**EXERCISE BRIEF:**
Only the pictures are to be dropped; the rest of the data below is to be duplicated exactly.
(Beginning of DATASET EXTRACT)
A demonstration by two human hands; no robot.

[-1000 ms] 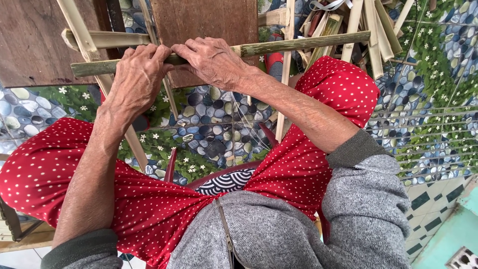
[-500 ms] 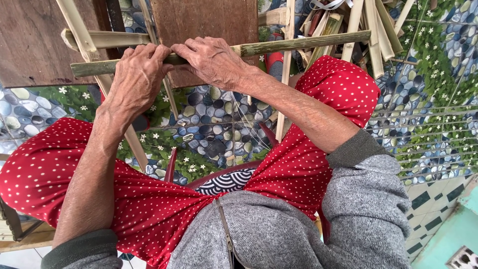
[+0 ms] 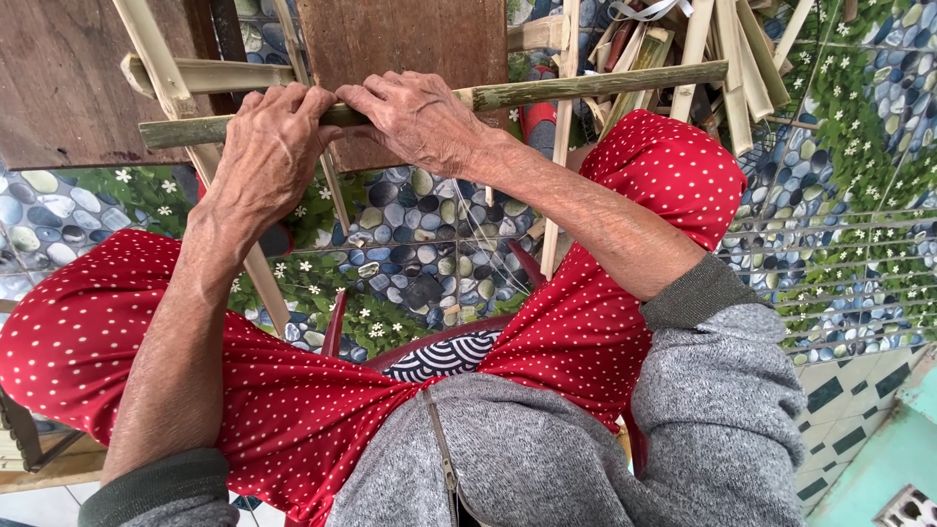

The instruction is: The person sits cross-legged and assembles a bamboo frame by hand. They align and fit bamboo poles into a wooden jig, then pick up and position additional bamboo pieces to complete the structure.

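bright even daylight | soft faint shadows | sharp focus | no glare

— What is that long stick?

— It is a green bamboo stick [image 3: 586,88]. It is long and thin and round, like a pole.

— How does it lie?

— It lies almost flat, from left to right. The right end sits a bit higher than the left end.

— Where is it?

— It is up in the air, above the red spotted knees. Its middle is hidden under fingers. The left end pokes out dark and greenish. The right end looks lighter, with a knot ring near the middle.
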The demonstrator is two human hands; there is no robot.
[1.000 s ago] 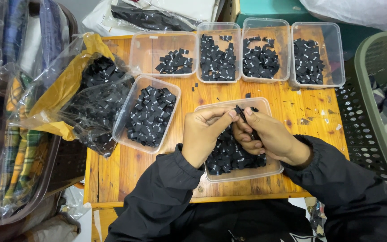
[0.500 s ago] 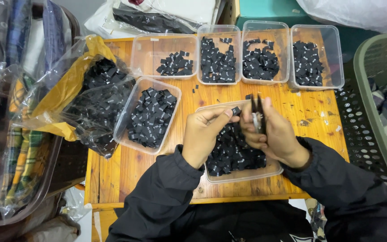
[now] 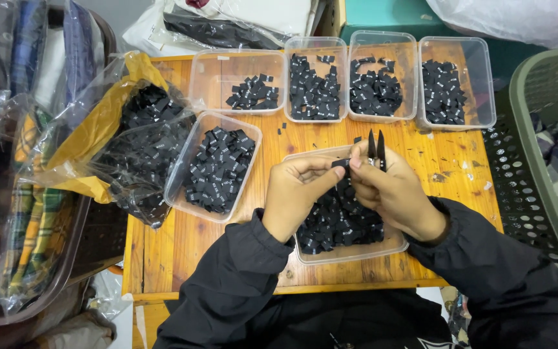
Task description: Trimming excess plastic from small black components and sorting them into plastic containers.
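You're pinching a small black label [image 3: 339, 164] between the two hands, right over the near clear tub [image 3: 382, 244]. The label is tiny and mostly covered, so which way its long side runs can't be told; it sits at the fingertips, between thumb and forefinger of each hand. Your left hand [image 3: 297, 197] is closed on its left edge, fingers curled in narrow. Your right hand [image 3: 392, 187] grips the right edge and also carries a pair of small black snips [image 3: 376, 147], tucked in the palm, with the two blades pointing straight up and away from you, long axis running from you toward the far side of the counter [image 3: 163, 252]. Under your hands the tub is heaped with black labels. Left of it, an angled tub [image 3: 179, 174] holds more, and beside that a clear plastic bag [image 3: 92, 129] spills a big dark pile. Four tubs line the far edge: the leftmost tub [image 3: 208, 71] thinly filled, the other three fuller. A green mesh basket [image 3: 537, 116] stands at your right.
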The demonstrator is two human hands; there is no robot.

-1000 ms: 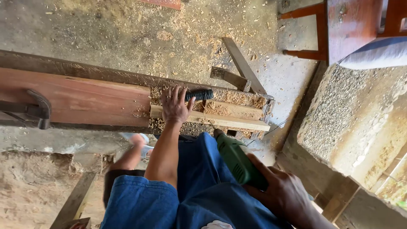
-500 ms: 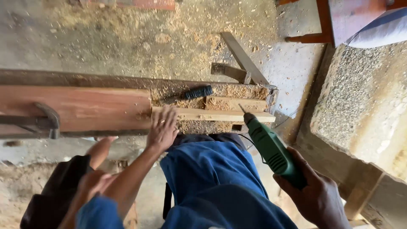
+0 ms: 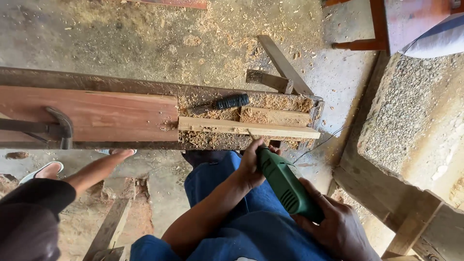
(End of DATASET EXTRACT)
**YOUR SOLUTION:**
A demonstration by two human hands; no robot.

[-1000 ms] 
[-500 ms] 
[+0 ms] 

The instruction is: The person sits cross-legged and assembles a bamboo frame by hand. They align and fit bamboo poles into a wooden jig, then pick up and position additional bamboo pieces to complete the structure.

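bright even daylight | soft faint shadows | sharp focus | no glare

— What is that long stick?

— It is a green bamboo stick [image 3: 586,88]. It is long and thin and round, like a pole.

— How does it lie?

— It lies almost flat, from left to right. The right end sits a bit higher than the left end.

— Where is it?

— It is up in the air, above the red spotted knees. Its middle is hidden under fingers. The left end pokes out dark and greenish. The right end looks lighter, with a knot ring near the middle.
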The demonstrator is two human hands; there is no robot.
[1.000 s ago] 
[0.500 s ago] 
[now] 
Task description: Trimming excess plastic from small black components and sorting them into plastic containers.
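You're pinching a small black label [image 3: 339, 164] between the two hands, right over the near clear tub [image 3: 382, 244]. The label is tiny and mostly covered, so which way its long side runs can't be told; it sits at the fingertips, between thumb and forefinger of each hand. Your left hand [image 3: 297, 197] is closed on its left edge, fingers curled in narrow. Your right hand [image 3: 392, 187] grips the right edge and also carries a pair of small black snips [image 3: 376, 147], tucked in the palm, with the two blades pointing straight up and away from you, long axis running from you toward the far side of the counter [image 3: 163, 252]. Under your hands the tub is heaped with black labels. Left of it, an angled tub [image 3: 179, 174] holds more, and beside that a clear plastic bag [image 3: 92, 129] spills a big dark pile. Four tubs line the far edge: the leftmost tub [image 3: 208, 71] thinly filled, the other three fuller. A green mesh basket [image 3: 537, 116] stands at your right.
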The demonstrator is two human hands; there is no robot.

-1000 ms: 
-500 ms: 
+0 ms: 

This completes the response to the exercise.